Sounds like Si/Te. I virtually never say "just because," even though people ask me frequently why I do the things I do, if it's different from the normal way.


----------



## Erbse (Oct 15, 2010)

Te is concerned with objective (external) facts.
Ti is concerned with subjective (internal) facts.

Ti always considers the self in the equation. Why should *I*, what do *I* get out of it, how will it affect *me*. If there's no logical justification or the disadvantages outweigh the advantages a Ti user will not bother. If a tiny, albeit neat feature will take a week's work we won't do it. The amount of time spent just isn't worth what you get out of it.


----------



## Life.Is.A.Game (Nov 5, 2010)

benr3600 said:


> I don't ask "why am I here," in a philosophical sense, like I think you mean. But, if I'm ever at work, and it's not busy, you bet your ass the first thing out of my mouth is "we don't need so many people; why am I here?"


Ya, I was referring to the philosophical side of it. 

I read somewhere that philosophers ask "why" and scientists want to know the "how" ... well that's pretty obvious, but this is what made me wonder if it has to do with cognitive functions.

If someone said: "I built a really cool rocket ship" 
would you first wonder/say "why?" ... or "how?"


----------



## Life.Is.A.Game (Nov 5, 2010)

Erbse said:


> Te is concerned with objective (external) facts.
> Ti is concerned with subjective (internal) facts.
> 
> Ti always considers the self in the equation. Why should *I*, what do *I* get out of it, how will it affect *me*. If there's no logical justification or the disadvantages outweigh the advantages a Ti user will not bother. If a tiny, albeit neat feature will take a week's work we won't do it. The amount of time spent just isn't worth what you get out of it.


Haha that makes sense. Probably why my sister thinks I'm selfish, because I always question what do I get out of this?

So can you explain Fi/Fe then?


----------



## Dark NiTe (Mar 5, 2012)

Life.Is.A.Game said:


> Ya, I was referring to the philosophical side of it.
> 
> I read somewhere that philosophers ask "why" and scientists want to know the "how" ... well that's pretty obvious, but this is what made me wonder if it has to do with cognitive functions.
> 
> ...


Yeah the first thing I'd probably do is find out what its capability is, and then see if it's worthwhile. 

If said rocket ship couldn't reach the moon, I would say "meh" and disregard it. A Ti user would probably say "that's pretty cool, it's the only rocket ship ever made that uses ____ propulsion!" whereas a Te user wouldn't be nearly as impressed with the novel invention. 
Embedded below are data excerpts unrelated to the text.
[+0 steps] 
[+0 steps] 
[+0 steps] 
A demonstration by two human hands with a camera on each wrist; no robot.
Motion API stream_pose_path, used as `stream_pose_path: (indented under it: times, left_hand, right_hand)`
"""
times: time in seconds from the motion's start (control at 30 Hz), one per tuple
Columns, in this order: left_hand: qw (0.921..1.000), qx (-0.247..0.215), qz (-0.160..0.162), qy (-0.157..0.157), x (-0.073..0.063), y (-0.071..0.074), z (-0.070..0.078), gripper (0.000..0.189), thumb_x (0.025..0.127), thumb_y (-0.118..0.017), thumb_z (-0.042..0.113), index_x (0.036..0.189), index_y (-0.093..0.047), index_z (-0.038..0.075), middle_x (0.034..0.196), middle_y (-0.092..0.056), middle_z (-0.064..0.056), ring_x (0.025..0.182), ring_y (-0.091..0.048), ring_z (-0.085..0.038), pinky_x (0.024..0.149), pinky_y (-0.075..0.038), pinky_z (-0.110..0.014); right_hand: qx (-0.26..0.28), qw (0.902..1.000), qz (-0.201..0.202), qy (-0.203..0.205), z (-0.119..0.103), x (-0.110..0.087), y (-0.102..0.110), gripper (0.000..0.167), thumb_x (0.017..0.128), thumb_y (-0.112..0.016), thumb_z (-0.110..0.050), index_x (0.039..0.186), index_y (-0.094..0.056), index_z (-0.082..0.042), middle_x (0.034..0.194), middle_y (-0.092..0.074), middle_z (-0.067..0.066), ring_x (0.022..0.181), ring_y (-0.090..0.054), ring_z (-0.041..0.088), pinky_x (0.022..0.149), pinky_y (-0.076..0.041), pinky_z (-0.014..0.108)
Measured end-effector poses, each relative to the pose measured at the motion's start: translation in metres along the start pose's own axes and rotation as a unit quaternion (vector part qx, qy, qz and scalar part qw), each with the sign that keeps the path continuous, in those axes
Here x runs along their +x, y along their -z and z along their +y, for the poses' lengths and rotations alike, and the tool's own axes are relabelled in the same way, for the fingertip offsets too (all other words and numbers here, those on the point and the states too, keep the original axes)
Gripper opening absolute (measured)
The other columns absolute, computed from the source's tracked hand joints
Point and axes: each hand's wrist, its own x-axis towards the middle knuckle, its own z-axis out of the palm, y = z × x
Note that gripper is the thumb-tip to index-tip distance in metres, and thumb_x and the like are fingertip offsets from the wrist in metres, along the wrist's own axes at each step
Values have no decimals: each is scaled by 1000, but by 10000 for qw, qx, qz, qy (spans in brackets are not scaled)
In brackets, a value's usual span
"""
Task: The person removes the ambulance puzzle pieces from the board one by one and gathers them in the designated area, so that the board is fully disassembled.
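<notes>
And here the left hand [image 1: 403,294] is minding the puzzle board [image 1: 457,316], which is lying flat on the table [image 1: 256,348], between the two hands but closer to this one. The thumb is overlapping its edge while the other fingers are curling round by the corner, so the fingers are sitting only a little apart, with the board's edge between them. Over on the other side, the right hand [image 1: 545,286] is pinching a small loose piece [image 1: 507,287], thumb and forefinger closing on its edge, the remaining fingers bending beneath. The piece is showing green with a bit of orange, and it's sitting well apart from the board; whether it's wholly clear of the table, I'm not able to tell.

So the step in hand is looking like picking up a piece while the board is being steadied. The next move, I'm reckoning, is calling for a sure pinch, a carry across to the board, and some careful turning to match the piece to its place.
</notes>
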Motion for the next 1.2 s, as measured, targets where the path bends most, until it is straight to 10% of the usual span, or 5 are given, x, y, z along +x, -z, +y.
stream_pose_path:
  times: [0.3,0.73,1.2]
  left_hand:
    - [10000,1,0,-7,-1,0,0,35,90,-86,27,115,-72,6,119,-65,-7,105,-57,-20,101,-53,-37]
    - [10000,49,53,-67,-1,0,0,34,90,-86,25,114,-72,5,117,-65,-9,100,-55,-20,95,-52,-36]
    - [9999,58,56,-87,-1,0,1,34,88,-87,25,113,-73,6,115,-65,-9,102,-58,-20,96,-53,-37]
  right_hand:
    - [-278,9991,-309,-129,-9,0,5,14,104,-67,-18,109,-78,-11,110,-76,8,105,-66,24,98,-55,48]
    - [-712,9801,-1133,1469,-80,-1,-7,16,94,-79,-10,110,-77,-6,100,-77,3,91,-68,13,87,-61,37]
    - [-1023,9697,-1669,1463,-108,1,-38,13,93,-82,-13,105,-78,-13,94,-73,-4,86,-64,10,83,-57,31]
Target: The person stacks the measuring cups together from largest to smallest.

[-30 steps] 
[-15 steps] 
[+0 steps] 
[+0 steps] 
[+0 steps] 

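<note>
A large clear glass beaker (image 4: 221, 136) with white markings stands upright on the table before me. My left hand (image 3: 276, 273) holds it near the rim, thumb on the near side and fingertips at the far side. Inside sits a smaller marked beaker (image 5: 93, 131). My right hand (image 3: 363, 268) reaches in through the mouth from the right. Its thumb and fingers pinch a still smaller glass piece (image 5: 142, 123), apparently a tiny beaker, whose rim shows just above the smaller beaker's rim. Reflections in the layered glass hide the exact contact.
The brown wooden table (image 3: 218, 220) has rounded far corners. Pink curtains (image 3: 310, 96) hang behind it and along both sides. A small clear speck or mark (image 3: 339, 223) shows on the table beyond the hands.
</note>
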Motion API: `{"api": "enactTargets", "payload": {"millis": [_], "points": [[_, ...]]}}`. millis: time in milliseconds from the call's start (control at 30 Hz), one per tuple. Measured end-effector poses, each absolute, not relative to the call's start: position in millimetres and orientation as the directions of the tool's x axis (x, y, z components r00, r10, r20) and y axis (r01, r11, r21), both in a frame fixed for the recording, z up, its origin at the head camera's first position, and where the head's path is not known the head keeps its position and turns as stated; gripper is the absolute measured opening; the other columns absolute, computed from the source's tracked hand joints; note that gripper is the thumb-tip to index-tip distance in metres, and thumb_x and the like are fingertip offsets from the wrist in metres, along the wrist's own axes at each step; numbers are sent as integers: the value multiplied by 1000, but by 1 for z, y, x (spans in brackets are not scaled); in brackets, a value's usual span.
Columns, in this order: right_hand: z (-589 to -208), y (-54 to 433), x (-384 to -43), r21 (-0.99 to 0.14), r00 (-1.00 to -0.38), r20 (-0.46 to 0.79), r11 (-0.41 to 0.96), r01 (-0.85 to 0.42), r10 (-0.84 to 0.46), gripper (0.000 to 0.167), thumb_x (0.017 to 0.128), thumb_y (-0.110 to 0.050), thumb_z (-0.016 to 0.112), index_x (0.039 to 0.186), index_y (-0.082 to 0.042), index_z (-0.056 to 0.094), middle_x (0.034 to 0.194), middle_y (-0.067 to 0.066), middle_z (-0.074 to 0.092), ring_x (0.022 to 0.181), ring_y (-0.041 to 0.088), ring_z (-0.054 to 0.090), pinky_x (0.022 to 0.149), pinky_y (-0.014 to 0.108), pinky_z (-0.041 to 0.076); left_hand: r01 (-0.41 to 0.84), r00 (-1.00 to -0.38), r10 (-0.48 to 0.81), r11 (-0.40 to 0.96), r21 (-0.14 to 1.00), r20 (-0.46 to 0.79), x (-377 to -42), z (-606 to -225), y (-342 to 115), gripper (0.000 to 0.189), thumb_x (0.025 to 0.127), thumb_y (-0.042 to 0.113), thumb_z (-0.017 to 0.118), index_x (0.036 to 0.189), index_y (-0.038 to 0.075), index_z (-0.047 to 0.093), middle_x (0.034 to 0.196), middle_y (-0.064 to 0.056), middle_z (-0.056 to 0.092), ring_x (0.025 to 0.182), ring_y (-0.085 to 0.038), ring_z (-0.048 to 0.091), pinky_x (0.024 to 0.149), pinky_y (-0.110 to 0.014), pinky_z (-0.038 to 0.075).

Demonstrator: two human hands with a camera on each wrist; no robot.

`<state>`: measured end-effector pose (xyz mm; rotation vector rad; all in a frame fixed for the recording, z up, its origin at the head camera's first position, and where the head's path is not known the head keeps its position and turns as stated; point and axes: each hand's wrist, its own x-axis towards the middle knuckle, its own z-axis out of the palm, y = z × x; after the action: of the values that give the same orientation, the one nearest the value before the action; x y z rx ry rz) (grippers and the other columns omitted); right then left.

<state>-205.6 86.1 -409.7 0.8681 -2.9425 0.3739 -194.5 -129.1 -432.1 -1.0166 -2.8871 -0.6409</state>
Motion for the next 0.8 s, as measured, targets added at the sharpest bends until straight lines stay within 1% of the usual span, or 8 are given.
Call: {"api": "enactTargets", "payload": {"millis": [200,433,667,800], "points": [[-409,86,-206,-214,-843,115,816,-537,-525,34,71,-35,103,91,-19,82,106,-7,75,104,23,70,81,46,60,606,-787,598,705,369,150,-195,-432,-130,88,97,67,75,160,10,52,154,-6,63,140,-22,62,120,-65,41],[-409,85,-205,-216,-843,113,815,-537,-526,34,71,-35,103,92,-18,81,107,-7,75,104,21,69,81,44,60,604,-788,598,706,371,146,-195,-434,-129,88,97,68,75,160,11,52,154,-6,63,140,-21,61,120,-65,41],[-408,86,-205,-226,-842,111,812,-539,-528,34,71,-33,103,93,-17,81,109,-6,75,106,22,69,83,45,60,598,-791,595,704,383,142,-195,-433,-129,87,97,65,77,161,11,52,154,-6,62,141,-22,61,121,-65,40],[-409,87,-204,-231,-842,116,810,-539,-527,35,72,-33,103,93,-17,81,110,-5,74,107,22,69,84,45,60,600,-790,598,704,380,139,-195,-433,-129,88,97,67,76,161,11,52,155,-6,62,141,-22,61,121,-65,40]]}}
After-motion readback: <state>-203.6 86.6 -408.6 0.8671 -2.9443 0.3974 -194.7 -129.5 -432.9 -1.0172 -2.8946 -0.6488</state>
When it comes to producing these rocket ships, Te would be inclined to figure out how to supply NASA with as many of them as possible, spending the least money, while Ti would be inclined to figure out how to make them theoretically perfect.


----------



## Erbse (Oct 15, 2010)

Life.Is.A.Game said:


> Haha that makes sense. Probably why my sister thinks I'm selfish, because I always question what do I get out of this?
> 
> So can you explain Fi/Fe then?


They're realms completely foreign to us. You may technically get them, but never truly understand them as you can't experience them.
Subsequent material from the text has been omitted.